> Instructions to follow
Line by line, copy the material below exactly as given.

> Supplied material

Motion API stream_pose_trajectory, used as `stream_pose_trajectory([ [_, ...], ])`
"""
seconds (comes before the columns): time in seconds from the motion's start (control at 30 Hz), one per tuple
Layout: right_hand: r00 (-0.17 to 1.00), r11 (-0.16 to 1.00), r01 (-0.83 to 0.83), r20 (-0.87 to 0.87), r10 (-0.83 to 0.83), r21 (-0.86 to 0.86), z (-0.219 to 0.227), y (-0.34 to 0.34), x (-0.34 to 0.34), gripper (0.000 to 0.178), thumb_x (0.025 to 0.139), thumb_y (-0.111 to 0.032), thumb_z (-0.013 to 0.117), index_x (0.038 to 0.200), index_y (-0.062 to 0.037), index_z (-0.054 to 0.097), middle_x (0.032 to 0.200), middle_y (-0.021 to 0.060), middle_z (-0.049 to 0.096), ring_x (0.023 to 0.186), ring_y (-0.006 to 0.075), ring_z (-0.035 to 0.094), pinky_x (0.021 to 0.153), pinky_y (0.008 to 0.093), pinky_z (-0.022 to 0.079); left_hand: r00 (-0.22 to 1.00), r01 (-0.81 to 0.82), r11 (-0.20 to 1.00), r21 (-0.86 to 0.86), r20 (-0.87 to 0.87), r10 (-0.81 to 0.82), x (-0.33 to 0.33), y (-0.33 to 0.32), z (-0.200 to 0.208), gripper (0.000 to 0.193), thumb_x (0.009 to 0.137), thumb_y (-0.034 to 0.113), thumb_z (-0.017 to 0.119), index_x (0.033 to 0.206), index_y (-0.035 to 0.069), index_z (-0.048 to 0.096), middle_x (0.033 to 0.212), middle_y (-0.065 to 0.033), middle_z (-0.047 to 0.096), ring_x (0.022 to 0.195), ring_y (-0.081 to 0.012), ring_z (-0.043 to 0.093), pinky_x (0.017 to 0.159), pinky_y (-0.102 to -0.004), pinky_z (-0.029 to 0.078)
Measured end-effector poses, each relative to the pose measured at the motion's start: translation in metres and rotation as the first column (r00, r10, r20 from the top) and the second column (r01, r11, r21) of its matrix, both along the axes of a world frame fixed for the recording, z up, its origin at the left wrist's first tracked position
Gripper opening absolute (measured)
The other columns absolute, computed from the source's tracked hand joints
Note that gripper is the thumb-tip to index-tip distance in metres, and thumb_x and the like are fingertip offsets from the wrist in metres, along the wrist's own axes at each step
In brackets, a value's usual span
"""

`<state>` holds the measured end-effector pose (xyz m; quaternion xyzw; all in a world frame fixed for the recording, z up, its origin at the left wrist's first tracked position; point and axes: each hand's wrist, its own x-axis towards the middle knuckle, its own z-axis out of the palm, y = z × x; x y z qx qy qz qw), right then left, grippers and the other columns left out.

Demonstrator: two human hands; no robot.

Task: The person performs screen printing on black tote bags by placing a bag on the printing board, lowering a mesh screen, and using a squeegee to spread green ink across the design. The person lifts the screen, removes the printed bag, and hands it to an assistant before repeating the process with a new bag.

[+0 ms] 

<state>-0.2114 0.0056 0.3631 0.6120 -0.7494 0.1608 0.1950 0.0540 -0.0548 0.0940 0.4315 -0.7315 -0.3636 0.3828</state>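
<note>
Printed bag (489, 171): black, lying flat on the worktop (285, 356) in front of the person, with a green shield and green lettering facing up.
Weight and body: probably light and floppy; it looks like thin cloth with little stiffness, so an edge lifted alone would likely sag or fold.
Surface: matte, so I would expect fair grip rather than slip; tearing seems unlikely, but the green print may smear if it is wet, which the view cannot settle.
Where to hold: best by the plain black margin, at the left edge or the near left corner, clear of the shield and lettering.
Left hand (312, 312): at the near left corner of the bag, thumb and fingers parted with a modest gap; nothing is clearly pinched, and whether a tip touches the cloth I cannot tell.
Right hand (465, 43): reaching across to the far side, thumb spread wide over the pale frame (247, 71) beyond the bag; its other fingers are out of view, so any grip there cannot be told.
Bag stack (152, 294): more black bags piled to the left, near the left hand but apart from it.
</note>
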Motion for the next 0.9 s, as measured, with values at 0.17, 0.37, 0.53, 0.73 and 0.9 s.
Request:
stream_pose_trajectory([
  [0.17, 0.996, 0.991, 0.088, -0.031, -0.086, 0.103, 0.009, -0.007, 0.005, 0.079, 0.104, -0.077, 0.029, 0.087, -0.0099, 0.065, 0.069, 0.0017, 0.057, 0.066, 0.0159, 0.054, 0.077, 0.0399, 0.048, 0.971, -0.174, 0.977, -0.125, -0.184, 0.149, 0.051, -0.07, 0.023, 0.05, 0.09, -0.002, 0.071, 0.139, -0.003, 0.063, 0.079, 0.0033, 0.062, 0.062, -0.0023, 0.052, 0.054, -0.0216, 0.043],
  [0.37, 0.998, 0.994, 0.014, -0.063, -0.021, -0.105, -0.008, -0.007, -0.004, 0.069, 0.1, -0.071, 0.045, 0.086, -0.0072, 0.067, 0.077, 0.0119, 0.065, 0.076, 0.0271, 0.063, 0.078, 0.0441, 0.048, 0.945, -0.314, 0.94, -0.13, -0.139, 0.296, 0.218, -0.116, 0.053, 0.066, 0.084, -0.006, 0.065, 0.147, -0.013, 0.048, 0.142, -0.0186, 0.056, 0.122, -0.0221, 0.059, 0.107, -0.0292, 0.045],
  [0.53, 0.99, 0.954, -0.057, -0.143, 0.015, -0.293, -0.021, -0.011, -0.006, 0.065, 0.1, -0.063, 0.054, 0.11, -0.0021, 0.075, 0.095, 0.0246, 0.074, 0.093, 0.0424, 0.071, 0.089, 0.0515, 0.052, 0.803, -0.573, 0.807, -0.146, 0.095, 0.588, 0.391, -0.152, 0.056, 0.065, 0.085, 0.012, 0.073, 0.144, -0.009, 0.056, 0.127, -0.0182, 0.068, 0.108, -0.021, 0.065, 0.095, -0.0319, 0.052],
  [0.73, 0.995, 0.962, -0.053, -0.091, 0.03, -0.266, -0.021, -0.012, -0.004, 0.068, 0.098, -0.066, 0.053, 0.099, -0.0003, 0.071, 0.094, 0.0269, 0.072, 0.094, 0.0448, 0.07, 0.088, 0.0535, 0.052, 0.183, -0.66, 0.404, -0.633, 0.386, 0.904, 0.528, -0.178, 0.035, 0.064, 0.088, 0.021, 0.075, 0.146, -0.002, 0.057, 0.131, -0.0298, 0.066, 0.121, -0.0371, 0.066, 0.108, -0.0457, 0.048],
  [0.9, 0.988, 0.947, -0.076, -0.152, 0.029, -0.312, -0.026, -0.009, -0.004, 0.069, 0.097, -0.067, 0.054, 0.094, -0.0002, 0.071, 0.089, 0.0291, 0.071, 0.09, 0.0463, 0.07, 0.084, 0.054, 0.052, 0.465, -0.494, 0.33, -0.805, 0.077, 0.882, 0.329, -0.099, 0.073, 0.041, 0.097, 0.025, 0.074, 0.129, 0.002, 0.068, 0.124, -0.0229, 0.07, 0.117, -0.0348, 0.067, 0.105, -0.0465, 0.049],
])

> Result of this task
Motion API stream_pose_trajectory, used as `stream_pose_trajectory([ [_, ...], ])`
"""
seconds (comes before the columns): time in seconds from the motion's start (control at 30 Hz), one per tuple
Layout: right_hand: r00 (-0.17 to 1.00), r11 (-0.16 to 1.00), r01 (-0.83 to 0.83), r20 (-0.87 to 0.87), r10 (-0.83 to 0.83), r21 (-0.86 to 0.86), z (-0.219 to 0.227), y (-0.34 to 0.34), x (-0.34 to 0.34), gripper (0.000 to 0.178), thumb_x (0.025 to 0.139), thumb_y (-0.111 to 0.032), thumb_z (-0.013 to 0.117), index_x (0.038 to 0.200), index_y (-0.062 to 0.037), index_z (-0.054 to 0.097), middle_x (0.032 to 0.200), middle_y (-0.021 to 0.060), middle_z (-0.049 to 0.096), ring_x (0.023 to 0.186), ring_y (-0.006 to 0.075), ring_z (-0.035 to 0.094), pinky_x (0.021 to 0.153), pinky_y (0.008 to 0.093), pinky_z (-0.022 to 0.079); left_hand: r00 (-0.22 to 1.00), r01 (-0.81 to 0.82), r11 (-0.20 to 1.00), r21 (-0.86 to 0.86), r20 (-0.87 to 0.87), r10 (-0.81 to 0.82), x (-0.33 to 0.33), y (-0.33 to 0.32), z (-0.200 to 0.208), gripper (0.000 to 0.193), thumb_x (0.009 to 0.137), thumb_y (-0.034 to 0.113), thumb_z (-0.017 to 0.119), index_x (0.033 to 0.206), index_y (-0.035 to 0.069), index_z (-0.048 to 0.096), middle_x (0.033 to 0.212), middle_y (-0.065 to 0.033), middle_z (-0.047 to 0.096), ring_x (0.022 to 0.195), ring_y (-0.081 to 0.012), ring_z (-0.043 to 0.093), pinky_x (0.017 to 0.159), pinky_y (-0.102 to -0.004), pinky_z (-0.029 to 0.078)
Measured end-effector poses, each relative to the pose measured at the motion's start: translation in metres and rotation as the first column (r00, r10, r20 from the top) and the second column (r01, r11, r21) of its matrix, both along the axes of a world frame fixed for the recording, z up, its origin at the left wrist's first tracked position
Gripper opening absolute (measured)
The other columns absolute, computed from the source's tracked hand joints
Note that gripper is the thumb-tip to index-tip distance in metres, and thumb_x and the like are fingertip offsets from the wrist in metres, along the wrist's own axes at each step
In brackets, a value's usual span
"""

`<state>` holds the measured end-effector pose (xyz m; quaternion xyzw; all in a world frame fixed for the recording, z up, its origin at the left wrist's first tracked position; point and axes: each hand's wrist, its own x-axis towards the middle knuckle, its own z-axis out of the palm, y = z × x; x y z qx qy qz qw), right then left, grippers and the other columns left out.

Demonstrator: two human hands; no robot.

Task: The person performs screen printing on black tote bags by placing a bag on the printing board, lowering a mesh screen, and using a squeegee to spread green ink across the design. The person lifts the screen, removes the printed bag, and hands it to an assistant before repeating the process with a new bag.

[+0 ms] 

<state>-0.2114 0.0056 0.3631 0.6120 -0.7494 0.1608 0.1950 0.0540 -0.0548 0.0940 0.4315 -0.7315 -0.3636 0.3828</state>
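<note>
Printed bag (489, 171): black, lying flat on the worktop (285, 356) in front of the person, with a green shield and green lettering facing up.
Weight and body: probably light and floppy; it looks like thin cloth with little stiffness, so an edge lifted alone would likely sag or fold.
Surface: matte, so I would expect fair grip rather than slip; tearing seems unlikely, but the green print may smear if it is wet, which the view cannot settle.
Where to hold: best by the plain black margin, at the left edge or the near left corner, clear of the shield and lettering.
Left hand (312, 312): at the near left corner of the bag, thumb and fingers parted with a modest gap; nothing is clearly pinched, and whether a tip touches the cloth I cannot tell.
Right hand (465, 43): reaching across to the far side, thumb spread wide over the pale frame (247, 71) beyond the bag; its other fingers are out of view, so any grip there cannot be told.
Bag stack (152, 294): more black bags piled to the left, near the left hand but apart from it.
</note>
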Motion for the next 0.9 s, as measured, with values at 0.17, 0.37, 0.53, 0.73 and 0.9 s.
Request:
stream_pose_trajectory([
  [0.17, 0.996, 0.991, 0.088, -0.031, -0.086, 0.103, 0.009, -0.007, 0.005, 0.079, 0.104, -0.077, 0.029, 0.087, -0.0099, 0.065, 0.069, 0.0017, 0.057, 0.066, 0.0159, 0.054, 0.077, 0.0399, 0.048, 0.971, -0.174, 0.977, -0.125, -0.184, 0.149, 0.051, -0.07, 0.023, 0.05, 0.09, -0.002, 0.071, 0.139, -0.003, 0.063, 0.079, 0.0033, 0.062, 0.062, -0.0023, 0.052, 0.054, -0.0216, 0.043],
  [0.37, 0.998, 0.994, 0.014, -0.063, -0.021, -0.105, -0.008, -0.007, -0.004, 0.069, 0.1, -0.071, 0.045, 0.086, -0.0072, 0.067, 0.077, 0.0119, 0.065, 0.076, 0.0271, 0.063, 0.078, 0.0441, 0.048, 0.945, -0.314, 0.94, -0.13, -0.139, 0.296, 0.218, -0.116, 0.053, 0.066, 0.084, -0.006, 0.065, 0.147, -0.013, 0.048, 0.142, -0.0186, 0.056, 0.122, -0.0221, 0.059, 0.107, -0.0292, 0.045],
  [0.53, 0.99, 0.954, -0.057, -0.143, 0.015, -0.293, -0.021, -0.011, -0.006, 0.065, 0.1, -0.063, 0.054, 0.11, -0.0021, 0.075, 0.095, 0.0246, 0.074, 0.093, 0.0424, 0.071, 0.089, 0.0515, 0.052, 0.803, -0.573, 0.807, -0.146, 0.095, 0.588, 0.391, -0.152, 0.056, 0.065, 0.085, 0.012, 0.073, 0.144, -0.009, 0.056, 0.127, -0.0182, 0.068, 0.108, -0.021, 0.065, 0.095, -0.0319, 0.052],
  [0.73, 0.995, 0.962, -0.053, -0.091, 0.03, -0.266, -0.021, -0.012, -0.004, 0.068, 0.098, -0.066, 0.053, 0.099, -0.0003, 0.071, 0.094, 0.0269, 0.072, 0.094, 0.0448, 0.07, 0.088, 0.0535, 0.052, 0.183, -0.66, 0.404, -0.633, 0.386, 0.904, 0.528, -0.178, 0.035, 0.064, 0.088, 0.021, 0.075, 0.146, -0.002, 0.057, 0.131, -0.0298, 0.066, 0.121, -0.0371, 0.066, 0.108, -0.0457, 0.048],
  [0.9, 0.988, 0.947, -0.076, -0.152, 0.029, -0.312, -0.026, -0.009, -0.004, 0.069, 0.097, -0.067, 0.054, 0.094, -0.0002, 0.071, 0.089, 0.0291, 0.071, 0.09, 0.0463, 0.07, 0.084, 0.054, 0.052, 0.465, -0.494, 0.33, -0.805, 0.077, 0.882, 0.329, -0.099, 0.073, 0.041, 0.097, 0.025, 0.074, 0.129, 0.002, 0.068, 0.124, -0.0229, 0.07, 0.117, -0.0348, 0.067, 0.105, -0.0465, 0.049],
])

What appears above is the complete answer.